- What this task involves
In the records below, find each line with "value" and copy it.

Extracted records
○ ○ ○ ○ ○
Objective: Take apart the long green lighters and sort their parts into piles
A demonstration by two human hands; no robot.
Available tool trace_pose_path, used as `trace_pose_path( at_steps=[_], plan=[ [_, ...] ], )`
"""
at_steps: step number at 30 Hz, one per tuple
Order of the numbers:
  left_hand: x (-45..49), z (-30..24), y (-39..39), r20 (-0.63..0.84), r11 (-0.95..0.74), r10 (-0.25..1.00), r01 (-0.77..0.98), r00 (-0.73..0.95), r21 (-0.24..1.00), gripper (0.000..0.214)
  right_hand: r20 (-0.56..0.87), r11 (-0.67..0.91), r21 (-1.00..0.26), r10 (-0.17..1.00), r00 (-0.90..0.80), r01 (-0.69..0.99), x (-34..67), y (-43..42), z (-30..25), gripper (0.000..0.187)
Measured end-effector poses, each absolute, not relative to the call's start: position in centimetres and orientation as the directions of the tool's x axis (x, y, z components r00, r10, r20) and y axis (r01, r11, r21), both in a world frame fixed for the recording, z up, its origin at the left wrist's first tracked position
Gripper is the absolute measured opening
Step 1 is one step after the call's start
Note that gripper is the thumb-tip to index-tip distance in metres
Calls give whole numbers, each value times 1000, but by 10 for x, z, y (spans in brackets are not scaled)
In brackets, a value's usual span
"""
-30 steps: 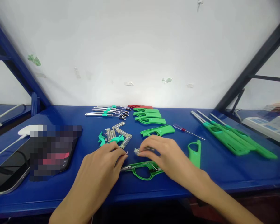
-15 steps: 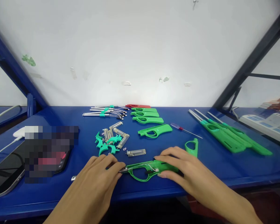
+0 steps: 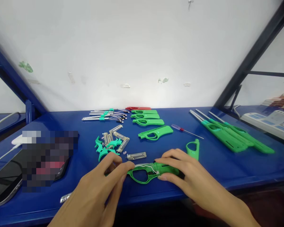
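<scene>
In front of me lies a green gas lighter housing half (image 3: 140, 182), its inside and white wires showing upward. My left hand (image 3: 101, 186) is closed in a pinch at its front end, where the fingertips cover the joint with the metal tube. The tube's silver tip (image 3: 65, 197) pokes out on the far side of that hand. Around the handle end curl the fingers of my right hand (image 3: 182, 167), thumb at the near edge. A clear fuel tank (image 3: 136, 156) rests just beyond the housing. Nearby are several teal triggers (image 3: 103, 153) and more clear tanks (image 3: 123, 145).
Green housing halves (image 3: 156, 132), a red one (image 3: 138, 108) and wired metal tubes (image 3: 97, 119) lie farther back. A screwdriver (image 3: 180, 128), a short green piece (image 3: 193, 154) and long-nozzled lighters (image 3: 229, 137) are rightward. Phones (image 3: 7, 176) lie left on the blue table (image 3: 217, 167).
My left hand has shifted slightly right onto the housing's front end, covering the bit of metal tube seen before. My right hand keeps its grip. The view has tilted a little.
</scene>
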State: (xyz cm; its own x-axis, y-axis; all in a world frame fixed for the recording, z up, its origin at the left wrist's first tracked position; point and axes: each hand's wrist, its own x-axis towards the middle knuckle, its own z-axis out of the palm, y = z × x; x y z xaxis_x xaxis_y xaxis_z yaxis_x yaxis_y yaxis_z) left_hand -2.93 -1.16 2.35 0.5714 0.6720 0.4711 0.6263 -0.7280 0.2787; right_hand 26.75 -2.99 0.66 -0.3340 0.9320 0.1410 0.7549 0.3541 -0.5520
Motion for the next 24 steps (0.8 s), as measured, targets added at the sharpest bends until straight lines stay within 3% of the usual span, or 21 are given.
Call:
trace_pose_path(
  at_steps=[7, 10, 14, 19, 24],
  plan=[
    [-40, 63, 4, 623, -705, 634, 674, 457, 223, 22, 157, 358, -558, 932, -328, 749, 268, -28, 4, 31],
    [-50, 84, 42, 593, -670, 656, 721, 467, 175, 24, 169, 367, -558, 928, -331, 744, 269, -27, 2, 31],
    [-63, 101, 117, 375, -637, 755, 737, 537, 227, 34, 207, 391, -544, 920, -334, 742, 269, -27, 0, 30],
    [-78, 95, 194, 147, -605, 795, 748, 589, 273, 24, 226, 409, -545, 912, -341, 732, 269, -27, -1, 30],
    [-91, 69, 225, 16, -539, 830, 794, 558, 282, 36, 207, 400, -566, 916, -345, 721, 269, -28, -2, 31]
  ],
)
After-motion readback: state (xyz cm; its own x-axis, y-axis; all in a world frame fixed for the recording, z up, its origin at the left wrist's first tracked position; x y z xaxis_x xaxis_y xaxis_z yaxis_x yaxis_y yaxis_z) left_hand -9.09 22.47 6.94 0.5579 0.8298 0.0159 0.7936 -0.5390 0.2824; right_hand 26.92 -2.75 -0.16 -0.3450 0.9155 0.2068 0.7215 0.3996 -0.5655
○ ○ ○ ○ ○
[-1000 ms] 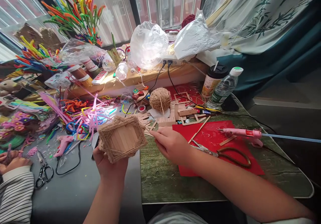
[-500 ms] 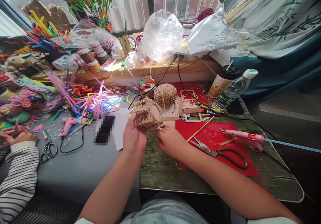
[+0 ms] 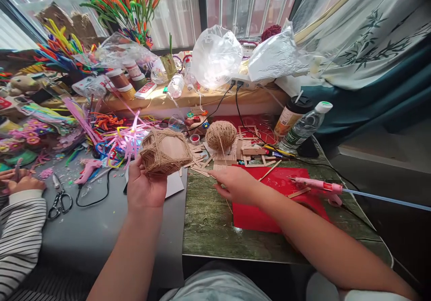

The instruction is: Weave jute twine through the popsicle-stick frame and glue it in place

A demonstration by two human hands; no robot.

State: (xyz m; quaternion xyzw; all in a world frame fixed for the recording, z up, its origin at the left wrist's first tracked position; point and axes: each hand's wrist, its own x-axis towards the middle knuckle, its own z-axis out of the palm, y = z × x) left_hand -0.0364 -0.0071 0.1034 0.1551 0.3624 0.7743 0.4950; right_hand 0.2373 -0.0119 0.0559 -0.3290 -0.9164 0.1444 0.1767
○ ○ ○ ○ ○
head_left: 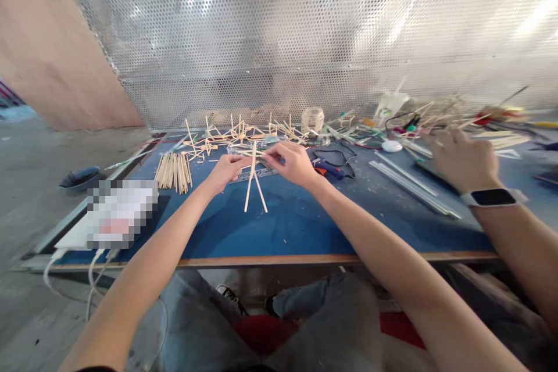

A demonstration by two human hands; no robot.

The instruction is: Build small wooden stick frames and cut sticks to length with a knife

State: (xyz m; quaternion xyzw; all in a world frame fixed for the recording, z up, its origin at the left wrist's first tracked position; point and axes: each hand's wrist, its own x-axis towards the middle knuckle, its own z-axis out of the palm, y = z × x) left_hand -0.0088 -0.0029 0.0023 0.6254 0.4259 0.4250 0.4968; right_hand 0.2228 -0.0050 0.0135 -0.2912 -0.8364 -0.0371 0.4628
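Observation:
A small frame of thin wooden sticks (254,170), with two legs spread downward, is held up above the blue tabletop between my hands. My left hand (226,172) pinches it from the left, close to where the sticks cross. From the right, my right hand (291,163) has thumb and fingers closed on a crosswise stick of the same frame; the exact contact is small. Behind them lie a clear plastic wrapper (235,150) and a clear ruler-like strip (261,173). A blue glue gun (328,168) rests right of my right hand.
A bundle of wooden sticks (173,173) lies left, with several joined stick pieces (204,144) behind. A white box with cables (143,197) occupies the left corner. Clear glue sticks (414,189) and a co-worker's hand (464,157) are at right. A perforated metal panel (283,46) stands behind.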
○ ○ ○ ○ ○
- Reply to the exercise
Calls give whole numbers, each value times 1000, but by 10 for x, z, y (spans in brackets are not scaled)
In brackets, a value's usual span

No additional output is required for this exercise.